Se poi i sogni si avvereranno, ben venga! Il trampolino di Marco Rotelli per una vita in musica. L’artista ci parla del suo album “Il mio domani”, della passione per la musica e dell’incontro con Deborah Iurato.
Raccontare l’album di Marco Rotelli “Il mio domani”, prodotto da New Music International, significa entrare completamente nel suo mondo di adolescente prima e di ragazzo dopo. Marco è autore e compositore delle sue canzoni, alcune delle quali erano tali prima ancora che lui stesso se ne rendesse conto.
“Il mio domani“, per esempio, è il più datato dei brani. Marco l’ha scritto che ancora non era maggiorenne: era timido e chiuso. Questa canzone era un po’ il suo canale di comunicazione con se stesso e con il mondo intorno. Forse era un destino che diventasse “la” canzone, perché è questo il brano che lo ha portato al grande pubblico e il primo registrato in un vero studio di registrazione, per una vera etichetta.
Chi è Marco Rotelli?
Sono un ragazzo che scrive canzoni e racconta quello che vive e che gli capita nella vita. Ho vissuto un’adolescenza particolare dove non mi relazionavo molto con il mondo: fare musica era per me una valvola di sfogo.
Da cantautore, quando hai sentito la necessità di raccontare la tua vita in musica?
Suono da quando avevo 7 anni: non pensavo di fare il cantante e di scrivere canzoni. Ho fatto il conservatorio e già allora avrei voluto fare musica. Ho girato con le orchestre sinfoniche facendo diversi concerti, anche in giro per l’Europa.
Quando hai scoperto il potere della musica?

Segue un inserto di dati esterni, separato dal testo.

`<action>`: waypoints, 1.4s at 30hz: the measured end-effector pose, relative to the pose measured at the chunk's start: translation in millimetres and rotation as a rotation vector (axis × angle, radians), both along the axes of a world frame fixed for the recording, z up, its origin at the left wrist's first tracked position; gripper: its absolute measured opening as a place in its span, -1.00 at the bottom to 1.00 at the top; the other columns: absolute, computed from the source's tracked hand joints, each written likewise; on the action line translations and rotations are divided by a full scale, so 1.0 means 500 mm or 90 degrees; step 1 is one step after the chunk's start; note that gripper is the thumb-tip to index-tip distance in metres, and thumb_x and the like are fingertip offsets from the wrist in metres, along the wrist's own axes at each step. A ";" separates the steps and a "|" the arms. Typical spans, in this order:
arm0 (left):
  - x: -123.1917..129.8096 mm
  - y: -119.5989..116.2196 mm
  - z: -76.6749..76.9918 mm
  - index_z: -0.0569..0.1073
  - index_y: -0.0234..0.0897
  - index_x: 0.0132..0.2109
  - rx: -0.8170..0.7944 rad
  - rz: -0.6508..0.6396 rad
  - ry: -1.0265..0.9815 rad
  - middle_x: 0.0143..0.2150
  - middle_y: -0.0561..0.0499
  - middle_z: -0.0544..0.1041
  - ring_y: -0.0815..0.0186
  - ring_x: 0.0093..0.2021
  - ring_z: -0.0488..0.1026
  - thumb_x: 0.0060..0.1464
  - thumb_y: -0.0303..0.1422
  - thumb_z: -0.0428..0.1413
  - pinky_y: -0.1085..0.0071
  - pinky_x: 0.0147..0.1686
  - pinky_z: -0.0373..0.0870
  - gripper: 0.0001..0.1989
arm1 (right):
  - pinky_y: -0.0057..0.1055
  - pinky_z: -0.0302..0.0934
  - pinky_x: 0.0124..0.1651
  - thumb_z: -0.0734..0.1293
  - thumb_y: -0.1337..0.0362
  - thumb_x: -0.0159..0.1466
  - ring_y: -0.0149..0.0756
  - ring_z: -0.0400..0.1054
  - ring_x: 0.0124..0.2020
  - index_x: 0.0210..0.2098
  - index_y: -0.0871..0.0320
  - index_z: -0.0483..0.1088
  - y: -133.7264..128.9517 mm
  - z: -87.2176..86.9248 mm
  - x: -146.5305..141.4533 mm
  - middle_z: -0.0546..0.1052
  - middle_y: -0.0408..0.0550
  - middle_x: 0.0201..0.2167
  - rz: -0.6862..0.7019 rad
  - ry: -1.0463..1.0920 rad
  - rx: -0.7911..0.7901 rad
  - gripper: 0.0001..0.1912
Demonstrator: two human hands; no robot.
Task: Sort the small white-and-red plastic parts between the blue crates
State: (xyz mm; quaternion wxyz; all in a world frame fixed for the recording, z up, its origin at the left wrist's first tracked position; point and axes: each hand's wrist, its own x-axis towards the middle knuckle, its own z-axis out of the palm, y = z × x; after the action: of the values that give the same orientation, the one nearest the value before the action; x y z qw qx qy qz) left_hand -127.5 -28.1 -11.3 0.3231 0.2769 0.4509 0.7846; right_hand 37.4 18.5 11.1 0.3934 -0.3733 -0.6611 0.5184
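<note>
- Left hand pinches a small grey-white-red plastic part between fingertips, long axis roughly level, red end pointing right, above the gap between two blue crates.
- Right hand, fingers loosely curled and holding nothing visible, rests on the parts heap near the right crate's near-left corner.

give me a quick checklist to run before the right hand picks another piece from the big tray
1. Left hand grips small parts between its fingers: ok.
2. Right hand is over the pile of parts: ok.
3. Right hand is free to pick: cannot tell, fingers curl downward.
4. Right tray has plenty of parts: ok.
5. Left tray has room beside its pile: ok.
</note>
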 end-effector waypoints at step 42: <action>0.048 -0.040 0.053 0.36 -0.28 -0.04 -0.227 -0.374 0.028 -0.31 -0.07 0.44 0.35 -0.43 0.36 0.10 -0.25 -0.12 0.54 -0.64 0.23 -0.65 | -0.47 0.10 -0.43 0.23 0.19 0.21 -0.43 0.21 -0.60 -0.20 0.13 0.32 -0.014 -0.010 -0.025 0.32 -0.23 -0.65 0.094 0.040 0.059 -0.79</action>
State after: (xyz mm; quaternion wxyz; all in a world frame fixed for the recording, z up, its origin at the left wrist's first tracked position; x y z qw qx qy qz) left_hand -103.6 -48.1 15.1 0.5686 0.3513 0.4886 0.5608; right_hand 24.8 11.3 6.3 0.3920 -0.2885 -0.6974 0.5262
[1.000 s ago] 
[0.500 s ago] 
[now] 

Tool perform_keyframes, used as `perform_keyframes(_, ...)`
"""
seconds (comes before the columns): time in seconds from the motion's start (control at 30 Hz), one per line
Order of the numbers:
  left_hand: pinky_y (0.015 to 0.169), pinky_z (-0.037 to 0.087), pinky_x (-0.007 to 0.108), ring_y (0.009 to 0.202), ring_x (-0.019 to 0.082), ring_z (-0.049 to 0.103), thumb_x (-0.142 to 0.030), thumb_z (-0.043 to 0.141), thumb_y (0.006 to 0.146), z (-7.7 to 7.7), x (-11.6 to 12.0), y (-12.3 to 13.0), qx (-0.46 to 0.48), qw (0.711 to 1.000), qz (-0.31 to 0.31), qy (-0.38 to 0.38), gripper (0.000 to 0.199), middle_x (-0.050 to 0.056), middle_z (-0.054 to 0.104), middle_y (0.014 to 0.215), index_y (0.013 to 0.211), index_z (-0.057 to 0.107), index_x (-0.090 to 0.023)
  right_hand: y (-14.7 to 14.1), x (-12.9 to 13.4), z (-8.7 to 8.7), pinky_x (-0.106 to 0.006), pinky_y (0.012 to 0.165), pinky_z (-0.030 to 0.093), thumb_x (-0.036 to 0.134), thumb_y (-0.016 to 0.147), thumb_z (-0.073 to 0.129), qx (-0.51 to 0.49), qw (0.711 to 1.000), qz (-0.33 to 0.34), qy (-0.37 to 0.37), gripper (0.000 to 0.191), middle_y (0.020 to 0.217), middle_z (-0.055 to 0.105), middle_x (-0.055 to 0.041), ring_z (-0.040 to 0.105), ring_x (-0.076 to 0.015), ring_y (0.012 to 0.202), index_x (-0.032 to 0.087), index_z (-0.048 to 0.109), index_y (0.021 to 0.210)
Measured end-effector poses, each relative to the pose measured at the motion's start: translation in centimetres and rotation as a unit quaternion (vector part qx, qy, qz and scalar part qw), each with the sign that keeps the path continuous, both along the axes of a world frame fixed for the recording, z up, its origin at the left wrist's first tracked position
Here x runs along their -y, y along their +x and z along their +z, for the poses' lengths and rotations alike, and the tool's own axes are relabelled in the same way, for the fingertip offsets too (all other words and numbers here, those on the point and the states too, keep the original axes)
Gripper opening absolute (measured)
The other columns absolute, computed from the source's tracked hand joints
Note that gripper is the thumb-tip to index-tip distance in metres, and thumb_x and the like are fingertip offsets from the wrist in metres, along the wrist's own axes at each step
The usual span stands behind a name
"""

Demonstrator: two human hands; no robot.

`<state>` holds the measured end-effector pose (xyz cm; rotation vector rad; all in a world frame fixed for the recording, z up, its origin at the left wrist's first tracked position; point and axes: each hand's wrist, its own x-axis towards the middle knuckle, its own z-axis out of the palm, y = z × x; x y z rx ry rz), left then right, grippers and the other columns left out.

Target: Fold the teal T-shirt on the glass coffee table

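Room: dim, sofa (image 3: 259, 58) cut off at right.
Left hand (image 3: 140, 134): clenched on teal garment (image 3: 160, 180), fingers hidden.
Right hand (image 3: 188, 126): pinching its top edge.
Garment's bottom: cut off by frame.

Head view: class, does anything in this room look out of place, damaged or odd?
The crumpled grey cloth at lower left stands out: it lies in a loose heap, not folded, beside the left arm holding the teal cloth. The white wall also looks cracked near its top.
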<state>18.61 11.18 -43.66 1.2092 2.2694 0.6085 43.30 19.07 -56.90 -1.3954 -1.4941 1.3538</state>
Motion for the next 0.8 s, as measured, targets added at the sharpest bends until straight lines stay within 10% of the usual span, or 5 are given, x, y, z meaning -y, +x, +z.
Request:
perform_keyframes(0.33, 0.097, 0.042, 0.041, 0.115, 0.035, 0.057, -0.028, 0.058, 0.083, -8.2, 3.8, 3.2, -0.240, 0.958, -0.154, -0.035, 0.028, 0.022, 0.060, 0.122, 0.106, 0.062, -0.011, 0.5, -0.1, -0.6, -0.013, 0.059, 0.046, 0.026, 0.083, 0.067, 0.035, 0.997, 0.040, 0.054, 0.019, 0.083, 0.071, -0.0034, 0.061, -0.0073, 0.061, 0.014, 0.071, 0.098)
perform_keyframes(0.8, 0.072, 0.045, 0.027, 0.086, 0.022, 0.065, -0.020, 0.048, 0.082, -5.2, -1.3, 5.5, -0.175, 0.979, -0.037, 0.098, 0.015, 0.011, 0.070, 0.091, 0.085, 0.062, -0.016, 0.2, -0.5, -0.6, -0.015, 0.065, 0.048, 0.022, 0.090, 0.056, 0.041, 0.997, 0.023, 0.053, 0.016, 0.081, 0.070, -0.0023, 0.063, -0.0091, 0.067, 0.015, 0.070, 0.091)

Ho studiato musica classica ma ho sempre ascoltato quella pop. Un giorno in cui ero molto incazzato, mi sono messo al piano ed è uscita la mia prima canzone. Tutto è partito da lì: mi sono reso conto che facendo quello, stavo meglio. Quando non riuscivo a dire qualcosa a voce, andavo al pianoforte e lo esprimevo in musica. Non sognavo di diventare famoso; avevo invece l’esigenza mia di tirare fuori quello che era dentro e non voleva uscire.
Quali sono i tuoi obiettivi?
Punto a fare musica nella vita e so benissimo che non sarà facile! Non nascondo di avere degli obiettivi da sognatore quali ad esempio il Forum di Assago e, se vogliamo andare più in alto, lo Stadio San Siro, ma alla base vorrei vivere di questa arte (giusto per rimanere con i piedi per terra!)
C’è una canzone nel tuo album dalla quale vorresti che partissero i tuoi ascoltatori?
Considero tutte le canzoni ricordi che ho vissuto. Ognuno ha la sua importanza: c’è sicuramente un ricordo più fresco, vissuto magari per ultimo. Mi viene in mente la canzone “Coro distratto” che è l’ultima canzone che ho scritto e che inizialmente non doveva rientrare nell’album.
Di cosa parla?
Per la prima volta ho scritto una storia che non ho vissuto: un film che mi sono fatto. E’ la storia di una coppia (intesa nel senso più ampio del termine) che, in una Milano fredda e cupa, sta per lasciarsi. Lui, uscendo di casa, scende le scale, si guarda attorno e si sente smarrito in una città desolata. Sale su un taxi e mentre si allontana scorre dal finestrino tutto quello che succede per strada.
Quando fai musica, ti metti a nudo completamente?
Mi scopro abbastanza: alcune cose che dico nelle canzoni, solitamente non riesco a dirle a voce. Ci sono altre cose che vorrei dire ma non riesco ancora, neanche con le canzoni: è solo una questione di tempo.
Che colore ha la tua musica?
Le mie canzoni credo siano multicolor: non ne hanno uno particolare. Credo che ogni canzone di questo disco abbia un colore diverso perché fa parte di momenti diversi della mia vita.
Come hai conosciuto Deborah Iurato e perché hai scelto lei per un tuo pezzo?
E’ una collaborazione nata casualmente: ci siamo visti nello stesso studio. Ho suonato la canzone che poi abbiamo cantato assieme che è subito piaciuta a Mario Lavezzi, suo produttore. Da lì è nato il duetto. “Fermeremo il tempo” è sia nel mio album sia in quello di Deborah.